Baby food by age
Find simple meal ideas for first foods, thicker stage 2 combinations, and soft finger foods. This guide is built for how many US parents feed at home: spoon-fed purees, soft mashes, and baby-led self-feeding once the texture is safe.
First foods
This first-food stage is built around how many US parents actually start solids: iron-fortified infant cereal, smooth vegetable and fruit purees, yogurt, egg, beans, avocado, and other baby-safe foods served by spoon. The focus is not on volume. It is on readiness, safe texture, and repeated exposure.
Stage 2 foods
Stage 2 is where many babies move from single ingredients into thicker textures, combination meals, and early finger foods. In US kitchens that usually means yogurt bowls, oatmeal combos, beans, eggs, chicken, turkey, pasta, and vegetables served thicker and less uniform than early purees.
Stage 3 foods
This stage is closer to real family meals. Many US parents start serving softened versions of breakfast foods, pasta, tacos, bowls, meatballs, quesadillas, soups, and snack plates. The goal is helping your baby join normal family eating while keeping texture and size safe.
First foods
Very smooth puree, thin mash, or a loose spoonable texture with no firm lumps. If your baby is starting with baby-led weaning, foods still need to be soft enough to mash easily between your fingers.

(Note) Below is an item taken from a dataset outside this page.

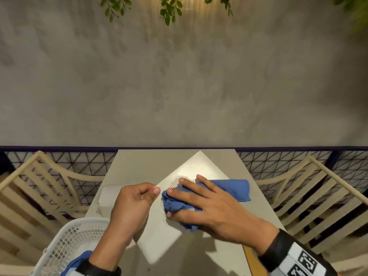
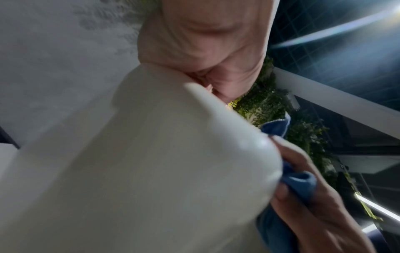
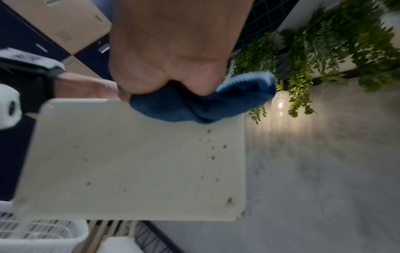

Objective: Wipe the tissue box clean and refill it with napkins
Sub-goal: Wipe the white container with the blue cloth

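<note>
A white square tissue box with a dotted perforated top is held tilted like a diamond above the table. My left hand grips its left edge, thumb on top and fingers curled. My right hand holds a blue cloth bunched against the box's top, with the fingers spread over it and the thumb tucked at its lower edge. In the right wrist view the cloth lies along one edge of the box face, which carries small brown specks. The left wrist view shows the box close up and blurred.
A stack of white napkins lies on the beige table, left of my left hand. A white mesh basket stands at the near left corner. Slatted chairs flank the table, and a grey wall rises behind.
</note>
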Action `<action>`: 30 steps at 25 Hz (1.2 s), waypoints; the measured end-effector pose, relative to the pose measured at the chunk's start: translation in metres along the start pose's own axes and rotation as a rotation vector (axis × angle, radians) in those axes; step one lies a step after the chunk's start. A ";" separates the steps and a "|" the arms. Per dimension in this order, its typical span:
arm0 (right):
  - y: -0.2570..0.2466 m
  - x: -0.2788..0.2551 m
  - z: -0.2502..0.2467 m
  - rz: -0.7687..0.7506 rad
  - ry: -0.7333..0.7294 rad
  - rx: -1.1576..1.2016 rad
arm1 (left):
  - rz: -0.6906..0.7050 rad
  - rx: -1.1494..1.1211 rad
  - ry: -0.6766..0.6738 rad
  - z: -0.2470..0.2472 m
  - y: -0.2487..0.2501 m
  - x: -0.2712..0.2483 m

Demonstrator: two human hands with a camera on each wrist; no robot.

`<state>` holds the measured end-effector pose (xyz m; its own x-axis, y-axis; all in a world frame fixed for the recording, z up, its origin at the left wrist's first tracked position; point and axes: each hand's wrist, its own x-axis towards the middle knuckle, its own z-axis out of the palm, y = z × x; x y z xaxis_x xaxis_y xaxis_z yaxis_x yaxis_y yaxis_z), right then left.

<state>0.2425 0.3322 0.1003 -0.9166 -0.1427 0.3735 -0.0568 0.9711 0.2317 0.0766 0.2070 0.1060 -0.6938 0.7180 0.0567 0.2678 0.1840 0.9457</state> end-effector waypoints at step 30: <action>-0.019 0.017 0.030 0.123 0.291 0.437 | 0.055 -0.084 0.059 0.001 -0.030 0.007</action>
<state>0.2160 0.3174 0.0757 -0.7826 -0.0099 0.6225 -0.1728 0.9641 -0.2018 0.0643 0.2076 0.0781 -0.7184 0.6842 0.1258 0.2514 0.0867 0.9640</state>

Prioritize iron-rich foods, continue breast milk or formula, and introduce a variety of common foods in baby-safe textures. Peanut and egg can be offered in age-appropriate forms rather than delayed, unless your pediatrician gives different advice.
Stage 2 foods
Thicker mashes, soft lumpy purees, very soft diced foods, and finger foods that squash easily between two fingers. Preloaded spoons and graspable soft foods both work well here.
Keep iron-rich foods in rotation, expand flavor variety, and build texture skills without rushing. This is also a practical time to keep allergen foods in the regular meal pattern after they have been introduced safely.
Stage 3 foods
Soft finger foods, moist small pieces, shredded proteins, tender pasta, mashable fruit, and family meals cut into baby-safe bites. Foods should still be soft enough to mash with gentle pressure.
Build self-feeding confidence, offer meals from the family table whenever possible, and keep meals balanced with protein, grain, produce, and healthy fat. Water in a cup can be offered with meals while breast milk or formula remains important.